For now I submit a preliminary patch for consideration and buy-in before
trying to polish it up.
David J.
Attachments:
initdb-and-glossary.diffapplication/octet-stream; name=initdb-and-glossary.diffDownload+73-18
On Tue, Nov 01, 2022 at 03:47:15PM -0700, David G. Johnston wrote:
Hey,
Recent threads have pointed out some long-standing doc language in initdb
that could be made more precise, especially in light of the relatively
recent addition of a glossary. Toward this end I'm attaching a patch that
defines three terms: "bootstrap superuser", "database superuser" and
"superuser". I didn't add any extra-glossary links for the later two but
did for the limited-in-scope bootstrap superuser that is really only
defined in initdb (actually, I suspect the authorization docs could use a
link too but haven't gone looking for an appropriate place yet).In passing I also changed a few places where the documentation says
"database" when the thing being referred to is basically the file system
data directory, which is a cluster-scoped thing.I did some grep'ing, though another pass or two is probably worthwhile.
For now I submit a preliminary patch for consideration and buy-in before
trying to polish it up.
I think this is wrong:
| https://www.postgresql.org/docs/devel/app-initdb.html
| -U username
| --username=username
|
| Selects the user name of the database superuser. This defaults to
| the name of the effective user running initdb [...]

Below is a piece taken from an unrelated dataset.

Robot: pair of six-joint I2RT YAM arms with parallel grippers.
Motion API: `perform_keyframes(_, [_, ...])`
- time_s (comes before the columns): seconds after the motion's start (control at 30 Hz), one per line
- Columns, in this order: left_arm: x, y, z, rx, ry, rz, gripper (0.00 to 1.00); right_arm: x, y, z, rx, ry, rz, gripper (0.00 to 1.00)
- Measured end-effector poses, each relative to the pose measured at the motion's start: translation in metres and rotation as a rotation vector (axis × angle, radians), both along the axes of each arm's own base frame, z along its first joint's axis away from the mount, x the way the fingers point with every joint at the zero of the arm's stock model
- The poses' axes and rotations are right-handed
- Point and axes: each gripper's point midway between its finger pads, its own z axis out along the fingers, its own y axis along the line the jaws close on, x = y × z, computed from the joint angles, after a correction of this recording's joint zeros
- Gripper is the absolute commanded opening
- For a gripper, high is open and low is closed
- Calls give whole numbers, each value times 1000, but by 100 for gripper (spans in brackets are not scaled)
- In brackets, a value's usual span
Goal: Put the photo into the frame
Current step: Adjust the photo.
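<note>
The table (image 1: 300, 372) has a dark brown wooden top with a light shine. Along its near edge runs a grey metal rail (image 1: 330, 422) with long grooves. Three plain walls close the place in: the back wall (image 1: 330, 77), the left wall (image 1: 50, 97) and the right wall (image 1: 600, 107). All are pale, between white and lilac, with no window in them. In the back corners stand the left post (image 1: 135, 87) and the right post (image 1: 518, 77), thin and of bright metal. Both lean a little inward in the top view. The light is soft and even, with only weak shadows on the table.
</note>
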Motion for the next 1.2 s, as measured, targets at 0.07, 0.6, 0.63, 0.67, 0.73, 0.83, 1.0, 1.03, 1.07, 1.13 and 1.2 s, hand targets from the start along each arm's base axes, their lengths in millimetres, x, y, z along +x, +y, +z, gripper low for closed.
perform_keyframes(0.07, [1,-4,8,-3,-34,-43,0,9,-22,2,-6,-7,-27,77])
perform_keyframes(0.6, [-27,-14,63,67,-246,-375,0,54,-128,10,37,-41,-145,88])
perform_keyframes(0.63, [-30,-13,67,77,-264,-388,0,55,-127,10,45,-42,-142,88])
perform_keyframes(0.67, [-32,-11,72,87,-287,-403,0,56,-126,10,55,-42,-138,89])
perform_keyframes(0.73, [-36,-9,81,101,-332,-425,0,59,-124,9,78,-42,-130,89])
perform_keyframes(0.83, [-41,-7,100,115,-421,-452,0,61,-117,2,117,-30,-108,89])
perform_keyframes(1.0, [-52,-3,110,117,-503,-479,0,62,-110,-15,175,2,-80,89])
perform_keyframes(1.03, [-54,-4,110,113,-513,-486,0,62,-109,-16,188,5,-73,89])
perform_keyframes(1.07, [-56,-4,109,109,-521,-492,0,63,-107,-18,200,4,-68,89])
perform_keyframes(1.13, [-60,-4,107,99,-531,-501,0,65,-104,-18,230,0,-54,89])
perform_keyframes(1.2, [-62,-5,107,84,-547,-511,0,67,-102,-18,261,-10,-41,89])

It's true that the user who runs initdb is typically named "postgres",
but that's only by convention.
+ This user owns all system catalog tables in each database. It also is the role + from which all granted permission originate. Because of these things this + role may not be dropped.
plural permissions
these comma
+ While the <glossterm linkend="glossary-bootstrap-superuser">bootstrap superuser</glossterm> is + a database superuser it has special obligations and restrictions that plain database superusers do not.
comma it
+ <glossentry id="glossary-superuser"> + <glossterm>Superuser</glossterm> + <glossdef> + <para> + As used in this documentation it is a synonym for
comma it
Creating a database cluster consists of creating the directories in - which the database data will live, generating the shared catalog + which the cluster data will live, generating the shared catalog
+1
tables (tables that belong to the whole cluster rather than to any - particular database), and creating the <literal>postgres</literal>, - <literal>template1</literal>, and <literal>template0</literal> databases. + particular database), creating the <literal>postgres</literal>, + <literal>template1</literal>, and <literal>template0</literal> databases, + and creating the + <glossterm linkend="glossary-bootstrap-superuser">boostrap superuser</glossterm> + (<literal>postgres</literal>, by default).
"postgres" is wrong
For security reasons the new cluster created by <command>initdb</command> - will only be accessible by the cluster owner by default. The + will only be accessible by the cluster user by default. The
I prefer "cluster owner"
<command>initdb</command>, but you can avoid writing it by setting the <envar>PGDATA</envar> environment variable, which can be convenient since the database server - (<command>postgres</command>) can find the database + (<command>postgres</command>) can find the data directory later by the same variable.
+1
- Makes <command>initdb</command> read the database superuser's password + Makes <command>initdb</command> read the bootstrap superuser's password from a file. The first line of the file is taken as the password.
+1
- Safely write all database files to disk and exit. This does not + Safely write all database cluster files to disk and exit. This does not
+1
It may be useful to adjust this size to control the granularity of - WAL log shipping or archiving. Also, in databases with a high volume + WAL log shipping or archiving. Also, in clusters with a high volume of WAL, the sheer number of WAL files per directory can become a
+1
On Tue, Nov 1, 2022 at 5:20 PM Justin Pryzby <pryzby@telsasoft.com> wrote:
On Tue, Nov 01, 2022 at 03:47:15PM -0700, David G. Johnston wrote:
I think this is wrong:
| https://www.postgresql.org/docs/devel/app-initdb.html
| -U username
| --username=username
|
| Selects the user name of the database superuser. This defaults to
| the name of the effective user running initdb [...]It's true that the user who runs initdb is typically named "postgres",
but that's only by convention.
Thanks. I feel bad for missing this one given that I've been working on
fixing up the default libpq user name wording.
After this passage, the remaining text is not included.